-- Information follows --
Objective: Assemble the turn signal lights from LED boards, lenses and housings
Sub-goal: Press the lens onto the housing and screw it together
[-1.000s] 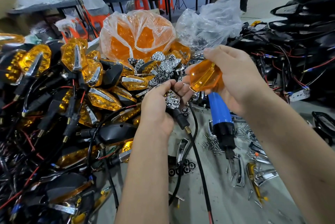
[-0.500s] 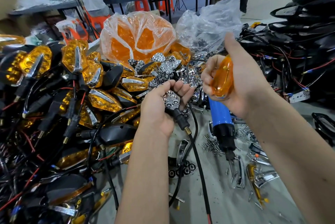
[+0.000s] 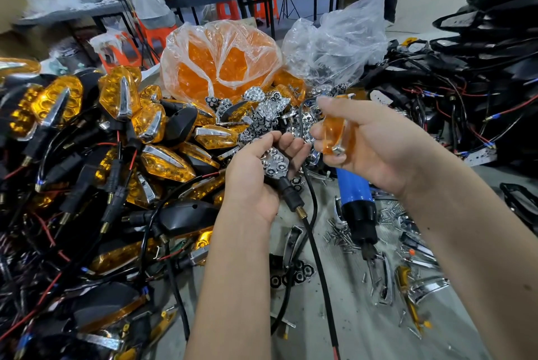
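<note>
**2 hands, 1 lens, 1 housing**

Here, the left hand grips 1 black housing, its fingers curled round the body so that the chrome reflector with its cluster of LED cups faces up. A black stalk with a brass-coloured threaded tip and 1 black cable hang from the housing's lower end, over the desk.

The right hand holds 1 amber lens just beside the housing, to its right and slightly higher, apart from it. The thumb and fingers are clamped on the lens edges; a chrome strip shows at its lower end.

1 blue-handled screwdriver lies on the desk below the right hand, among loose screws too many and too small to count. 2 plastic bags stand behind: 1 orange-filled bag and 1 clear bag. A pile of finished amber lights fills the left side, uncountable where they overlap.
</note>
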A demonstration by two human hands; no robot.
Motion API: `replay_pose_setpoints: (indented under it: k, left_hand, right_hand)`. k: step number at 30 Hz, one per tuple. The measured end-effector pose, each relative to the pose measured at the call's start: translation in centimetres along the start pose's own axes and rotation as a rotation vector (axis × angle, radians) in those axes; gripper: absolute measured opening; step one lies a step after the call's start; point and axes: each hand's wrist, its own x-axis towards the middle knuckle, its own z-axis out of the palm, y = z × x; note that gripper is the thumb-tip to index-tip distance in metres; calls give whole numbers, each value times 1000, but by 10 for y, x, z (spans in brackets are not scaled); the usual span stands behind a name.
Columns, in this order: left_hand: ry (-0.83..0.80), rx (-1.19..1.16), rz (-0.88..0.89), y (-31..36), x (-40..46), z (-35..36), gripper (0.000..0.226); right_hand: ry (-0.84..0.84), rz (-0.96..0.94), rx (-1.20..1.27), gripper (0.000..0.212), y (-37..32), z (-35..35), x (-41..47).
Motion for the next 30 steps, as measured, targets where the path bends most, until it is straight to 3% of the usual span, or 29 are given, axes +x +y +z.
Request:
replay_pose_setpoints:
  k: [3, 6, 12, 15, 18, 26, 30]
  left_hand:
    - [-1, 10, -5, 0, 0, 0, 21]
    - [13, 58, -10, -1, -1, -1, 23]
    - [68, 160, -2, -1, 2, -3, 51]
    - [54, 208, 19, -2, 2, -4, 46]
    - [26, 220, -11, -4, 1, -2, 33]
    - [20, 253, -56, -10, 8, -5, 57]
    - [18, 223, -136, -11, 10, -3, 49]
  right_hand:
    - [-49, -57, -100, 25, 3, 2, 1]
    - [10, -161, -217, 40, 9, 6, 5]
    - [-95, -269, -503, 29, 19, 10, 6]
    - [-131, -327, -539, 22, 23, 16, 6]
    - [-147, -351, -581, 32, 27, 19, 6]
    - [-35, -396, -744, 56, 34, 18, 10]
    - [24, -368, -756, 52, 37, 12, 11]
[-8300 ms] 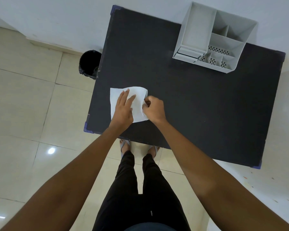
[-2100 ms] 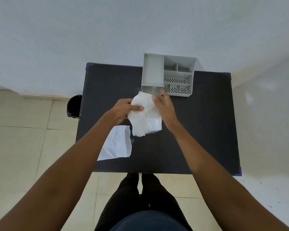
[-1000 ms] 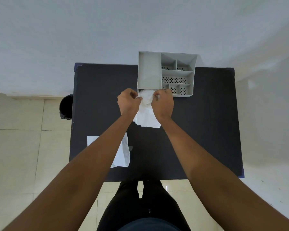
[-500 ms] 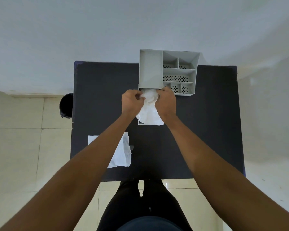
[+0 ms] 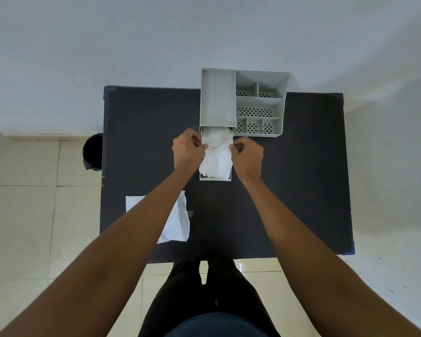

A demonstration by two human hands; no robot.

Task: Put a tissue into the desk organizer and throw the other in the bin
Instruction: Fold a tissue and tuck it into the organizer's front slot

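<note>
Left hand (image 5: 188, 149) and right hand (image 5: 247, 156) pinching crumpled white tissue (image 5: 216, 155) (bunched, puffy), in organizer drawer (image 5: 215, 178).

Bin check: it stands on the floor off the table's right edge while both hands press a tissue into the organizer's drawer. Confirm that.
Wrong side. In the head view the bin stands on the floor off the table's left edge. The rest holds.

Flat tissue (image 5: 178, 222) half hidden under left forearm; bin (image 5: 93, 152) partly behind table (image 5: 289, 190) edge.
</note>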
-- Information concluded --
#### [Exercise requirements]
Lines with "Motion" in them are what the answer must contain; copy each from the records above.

#### [Answer to the exercise]
Motion API: `replay_pose_setpoints: (indented under it: k, left_hand, right_hand)`. k: step number at 30 Hz, one per tuple. The measured end-effector pose, each relative to the pose measured at the call's start: translation in centimetres along the start pose's own axes and rotation as a rotation vector (axis × angle, radians) in those axes; gripper: absolute measured opening; step one lies a step after the call's start; point and axes: each hand's wrist, its own x-axis towards the middle knuckle, its own z-axis out of the palm, y = z × x; note that gripper is the thumb-tip to index-tip distance in metres; calls give whole numbers, each value times 1000, but by 10 for y, x, z (spans in brackets are not scaled); the usual span stands behind a name.
Motion for the next 30 steps, as measured, targets where the path bends most, until it is straight to 3% of the usual span, or 29 are given, axes +x +y +z.

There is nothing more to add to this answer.